All pictures are to be dropped, and everything else in the data duplicated exactly.
Provided data: Begin
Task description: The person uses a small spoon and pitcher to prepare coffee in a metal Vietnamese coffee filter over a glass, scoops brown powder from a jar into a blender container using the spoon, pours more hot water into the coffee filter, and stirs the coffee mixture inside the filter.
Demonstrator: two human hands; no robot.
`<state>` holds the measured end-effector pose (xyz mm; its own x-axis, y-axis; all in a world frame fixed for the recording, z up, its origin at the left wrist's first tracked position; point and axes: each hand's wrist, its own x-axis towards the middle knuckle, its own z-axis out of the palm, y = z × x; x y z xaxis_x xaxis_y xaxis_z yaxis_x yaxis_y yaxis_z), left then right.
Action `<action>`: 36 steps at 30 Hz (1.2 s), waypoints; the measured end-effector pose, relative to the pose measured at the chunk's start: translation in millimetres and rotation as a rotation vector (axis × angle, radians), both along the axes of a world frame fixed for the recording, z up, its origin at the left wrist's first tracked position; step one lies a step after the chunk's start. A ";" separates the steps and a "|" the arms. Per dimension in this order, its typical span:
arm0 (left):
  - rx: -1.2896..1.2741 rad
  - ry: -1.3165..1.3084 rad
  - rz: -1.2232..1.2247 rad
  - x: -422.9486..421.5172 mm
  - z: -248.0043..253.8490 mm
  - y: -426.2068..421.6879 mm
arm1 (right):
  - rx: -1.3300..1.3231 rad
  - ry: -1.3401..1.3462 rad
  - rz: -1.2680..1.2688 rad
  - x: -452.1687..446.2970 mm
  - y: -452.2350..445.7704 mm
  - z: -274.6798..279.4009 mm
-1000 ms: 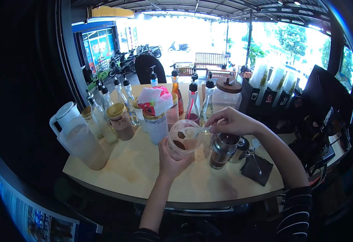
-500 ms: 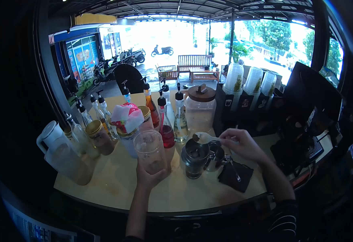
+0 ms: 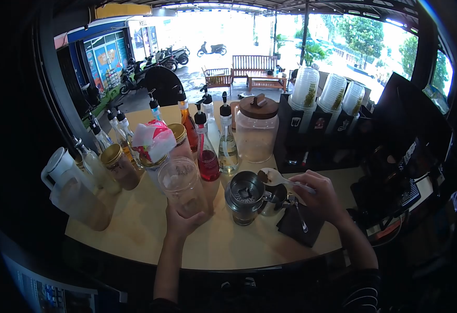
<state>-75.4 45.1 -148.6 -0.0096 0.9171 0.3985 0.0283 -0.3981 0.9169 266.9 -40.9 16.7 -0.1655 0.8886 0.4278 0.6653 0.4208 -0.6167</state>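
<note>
My left hand is wrapped round the lower part of a clear, see-through jar, its round top facing up towards me. Pinched in my right hand is the handle of a pale spoon, with some brown matter at the tip of its bowl. The spoon's bowl hovers over the right rim of a metal shaker; inside the shaker, shiny shapes show that I cannot make out. Just right of the shaker stands a small metal jug, partly covered from view by the spoon and shaker.
A small metal spoon lies on a dark folded cloth. Behind are pump bottles, gold-lidded jars and a large wooden-lidded jar. A pitcher stands left; stacked cups fill a black holder at back right.
The view has shifted a little. The spoon's bowl has moved right relative to the shaker, from over its opening to its right rim. My left hand still grips the jar.
</note>
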 end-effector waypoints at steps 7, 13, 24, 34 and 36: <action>-0.001 -0.019 0.011 -1.5 -7.7 2.8 | 0.057 -0.031 0.021 -3.5 7.5 -5.2; 0.026 0.041 0.028 -1.7 -4.3 3.0 | 0.083 -0.028 -0.005 -8.2 13.6 -8.5; 0.037 0.023 0.010 -1.4 -2.6 3.0 | 0.159 -0.028 0.015 -12.3 24.0 -14.6; 0.056 -0.029 -0.009 -0.1 -6.0 4.8 | 0.152 -0.021 0.036 -11.1 20.7 -17.1; 0.050 -0.038 -0.004 0.9 -3.9 3.0 | 0.214 0.008 0.049 -7.2 18.3 -20.4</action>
<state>-74.5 48.1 -152.6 -0.0221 0.8963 0.4430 -0.0082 -0.4432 0.8964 259.7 -22.6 -3.7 -0.2018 0.7685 0.6072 0.6362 0.5742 -0.5153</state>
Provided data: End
§ Answer to this task
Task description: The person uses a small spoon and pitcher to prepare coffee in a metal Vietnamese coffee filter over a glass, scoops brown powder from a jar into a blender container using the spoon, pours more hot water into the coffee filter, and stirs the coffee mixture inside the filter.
Demonstrator: two human hands; no robot.
`<state>` holds the measured end-effector pose (xyz mm; its own x-axis, y-axis; all in a world frame fixed for the recording, z up, its origin at the left wrist's first tracked position; point and axes: each hand's wrist, its own x-axis towards the middle knuckle, its own z-axis out of the palm, y = z × x; x y z xaxis_x xaxis_y xaxis_z yaxis_x yaxis_y yaxis_z), left then right.
Action `<action>`: 36 steps at 30 Hz (1.2 s), waypoints; the measured end-effector pose, relative to the pose measured at the chunk's start: translation in millimetres and rotation as a rotation vector (axis × angle, radians), both along the axes of a world frame fixed for the recording, z up, its origin at the left wrist's first tracked position; step one lies a step after the chunk's start. A ";" separates the steps and a "|" the arms. Per dimension in this order, its typical span:
arm0 (left):
  - rx: -1.2896..1.2741 rad
  - ry: -1.3165..1.3084 rad
  - rz: -1.2232..1.2247 rad
  - x: -422.9486..421.5172 mm
  - z: -248.0043..253.8490 mm
  - y: -426.2068..421.6879 mm
arm1 (right):
  - rx: -1.3300..1.3231 rad
  - ry: -1.3401..1.3462 rad
  - rz: -1.2680..1.2688 rad
  - x: -452.1687..446.2970 mm
  - y: -452.2350..445.7704 mm
  - z: -274.6798..279.4009 mm
-1000 ms: 
-500 ms: 
+0 ms: 
<state>-75.4 45.1 -148.6 -0.0096 0.9171 0.3985 0.0283 -0.3981 0.9169 266.9 -40.9 16.7 -0.1655 0.8886 0.4278 0.6653 0.4208 -0.6167</state>
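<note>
My left hand is wrapped round the lower part of a clear, see-through jar, its round top facing up towards me. Pinched in my right hand is the handle of a pale spoon, with some brown matter at the tip of its bowl. The spoon's bowl hovers over the right rim of a metal shaker; inside the shaker, shiny shapes show that I cannot make out. Just right of the shaker stands a small metal jug, partly covered from view by the spoon and shaker.
A small metal spoon lies on a dark folded cloth. Behind are pump bottles, gold-lidded jars and a large wooden-lidded jar. A pitcher stands left; stacked cups fill a black holder at back right.
The view has shifted a little. The spoon's bowl has moved right relative to the shaker, from over its opening to its right rim. My left hand still grips the jar.
</note>
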 end-effector waypoints at steps 7, 13, 24, 34 and 36: <action>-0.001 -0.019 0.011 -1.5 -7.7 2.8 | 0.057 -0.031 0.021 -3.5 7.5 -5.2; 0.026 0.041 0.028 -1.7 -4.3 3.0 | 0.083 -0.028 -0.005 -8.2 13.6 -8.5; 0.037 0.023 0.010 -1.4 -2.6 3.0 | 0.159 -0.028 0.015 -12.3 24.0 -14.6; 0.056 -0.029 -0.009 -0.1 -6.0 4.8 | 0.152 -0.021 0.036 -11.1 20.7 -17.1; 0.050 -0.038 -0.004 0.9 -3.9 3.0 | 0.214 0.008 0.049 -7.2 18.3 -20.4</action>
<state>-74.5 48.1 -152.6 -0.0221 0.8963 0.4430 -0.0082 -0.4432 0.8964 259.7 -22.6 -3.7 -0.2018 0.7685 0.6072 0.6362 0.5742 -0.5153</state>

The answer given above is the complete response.